Indonesian mapping agency

Geospatial Information Agency (Badan Informasi Geospasial, abbreviation: BIG) is the national mapping agency of Indonesia. BIG was formerly named National Coordinator for Survey and Mapping Agency (Badan Koordinasi Survei dan Pemetaan Nasional, abbreviation: Bakosurtanal). This national agency is responsible for Indonesian geospatial information per one map policy implementation. In 2010, Susilo Bambang Yudhoyono (former president of Indonesia) stated that Indonesia should have a single referenced map, so there would not be any differences in spatial data for country development.

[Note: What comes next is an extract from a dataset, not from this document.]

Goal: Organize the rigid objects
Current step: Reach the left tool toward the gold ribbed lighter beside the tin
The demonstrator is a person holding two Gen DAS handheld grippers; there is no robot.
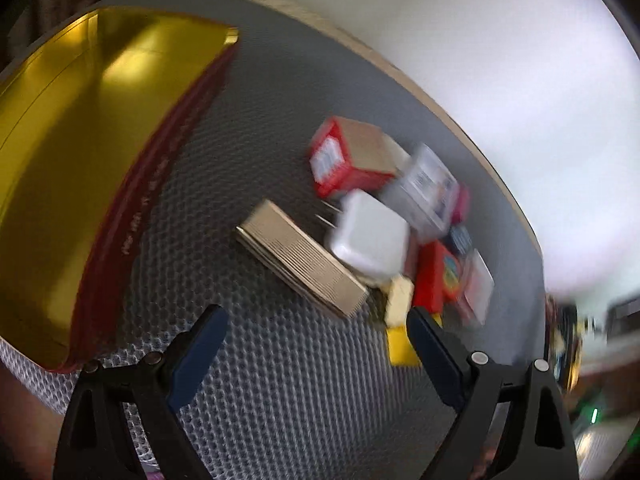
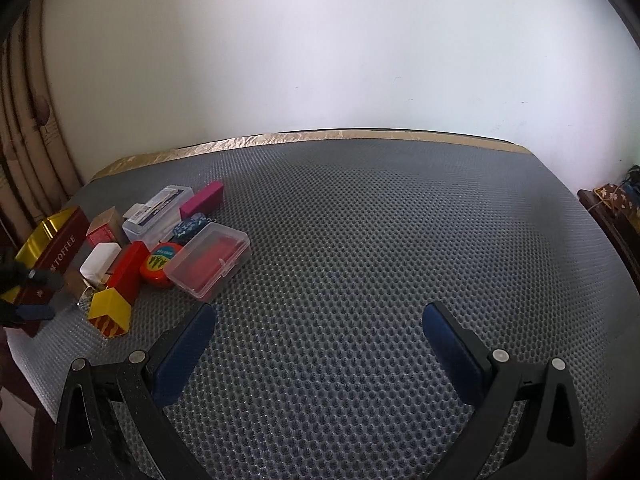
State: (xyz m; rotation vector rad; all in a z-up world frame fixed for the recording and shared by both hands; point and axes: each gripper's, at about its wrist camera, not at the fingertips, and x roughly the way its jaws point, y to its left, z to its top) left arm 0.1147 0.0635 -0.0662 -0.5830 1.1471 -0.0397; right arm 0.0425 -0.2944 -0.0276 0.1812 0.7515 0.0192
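Many small rigid boxes lie in a tight pile on the left side of my grey mesh mat [image 2: 360, 240], beside the open red TOFFEE tin [image 2: 60, 248] with its gold inside. Both tongs, left gripper [image 1: 316, 320] and right gripper [image 2: 320, 320], stand wide open and empty.

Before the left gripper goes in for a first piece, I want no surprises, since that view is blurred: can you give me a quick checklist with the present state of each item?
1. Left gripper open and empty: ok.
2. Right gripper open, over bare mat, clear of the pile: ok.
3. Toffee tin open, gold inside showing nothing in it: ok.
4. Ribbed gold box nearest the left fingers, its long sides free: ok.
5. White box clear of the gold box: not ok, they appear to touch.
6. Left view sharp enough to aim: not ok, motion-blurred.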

Geospatial Information Agency is mandated by the Presidential Regulation No. 9 Year 2016 pertaining to the Implementation of One Map Policy to play a key role in achieving the goal of having one standardized map by the end of 2019. Specifically, Geospatial Information Agency is tasked to chair the One Map Policy Implementation Team as stipulated in Chapter 6, Article 3 of the regulation. Furthermore, this agency is also responsible to assist the Acceleration Team chaired by Indonesia's Coordinating Ministry of Economic Affairs to resolve land and map conflicts as the result of One Map Policy implementation.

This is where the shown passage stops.